**YOUR TASK**
I'd like the data below restated word for word, with the pictures left out.

**GIVEN INFORMATION**
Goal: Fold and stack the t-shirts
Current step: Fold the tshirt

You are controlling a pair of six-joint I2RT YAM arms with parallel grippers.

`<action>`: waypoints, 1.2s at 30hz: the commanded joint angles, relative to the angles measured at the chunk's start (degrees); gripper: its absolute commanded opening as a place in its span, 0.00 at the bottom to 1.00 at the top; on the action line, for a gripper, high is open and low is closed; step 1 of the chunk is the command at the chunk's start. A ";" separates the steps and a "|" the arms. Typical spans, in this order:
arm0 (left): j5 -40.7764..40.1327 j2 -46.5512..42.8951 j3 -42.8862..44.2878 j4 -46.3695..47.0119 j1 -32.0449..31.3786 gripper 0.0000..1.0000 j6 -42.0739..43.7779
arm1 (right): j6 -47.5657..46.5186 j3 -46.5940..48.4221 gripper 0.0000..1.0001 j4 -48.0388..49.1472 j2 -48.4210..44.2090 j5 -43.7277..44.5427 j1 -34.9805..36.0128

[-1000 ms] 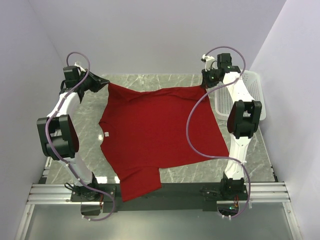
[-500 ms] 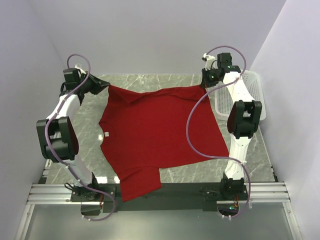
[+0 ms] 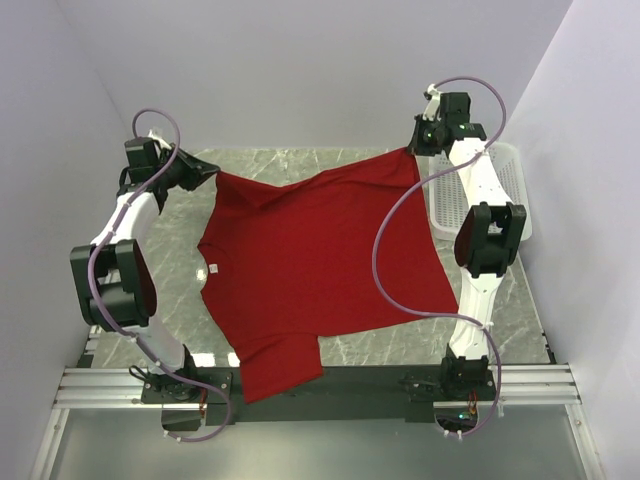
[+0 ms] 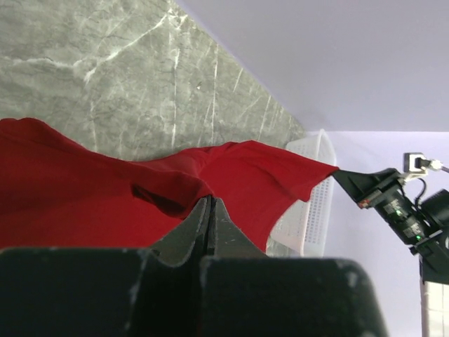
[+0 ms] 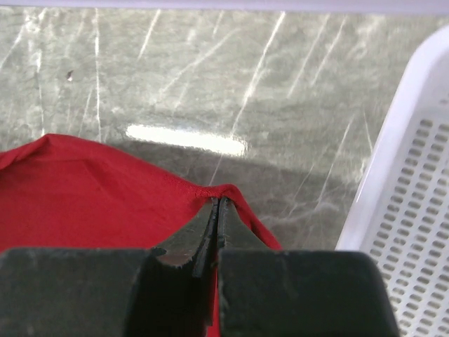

**ANSWER FOR THE TASK**
Goal: Fold and stack the t-shirts
Current step: Fold the tshirt

You are controlling a pair of six-joint I2RT YAM arms with parallel grippers.

`<action>`: waypoints, 1.2s at 30hz: the commanded joint angles, relative to the angles measured at the chunk's start (degrees); gripper: its absolute commanded opening as a place in its span, 0.00 at the bottom to 1.00 at the top; on the action line, for a gripper, high is open and low is closed; step 1 of the chunk is the command at the chunk's start. A ";" separates the steps and a "|" the arms. Typical spans, in this order:
arm0 (left): j5 -40.7764..40.1327 j2 -46.5512..42.8951 j3 -42.8862..44.2878 j4 -46.3695..47.0119 j1 -32.0449..31.3786 gripper 0.0000..1.0000 j6 -42.0739..43.7779
arm1 (right): j6 -47.5657..46.5186 j3 -46.5940..48.4221 gripper 0.0000..1.0001 j4 -48.0388..49.1472 j2 -48.4210..44.2090 j5 -43.7277..44.5427 j1 -34.9805..36.0128

[-1000 ms] 
[-500 ms] 
[+0 ms] 
[+0 ms] 
[+0 ms] 

The output is finished and nothing more is needed.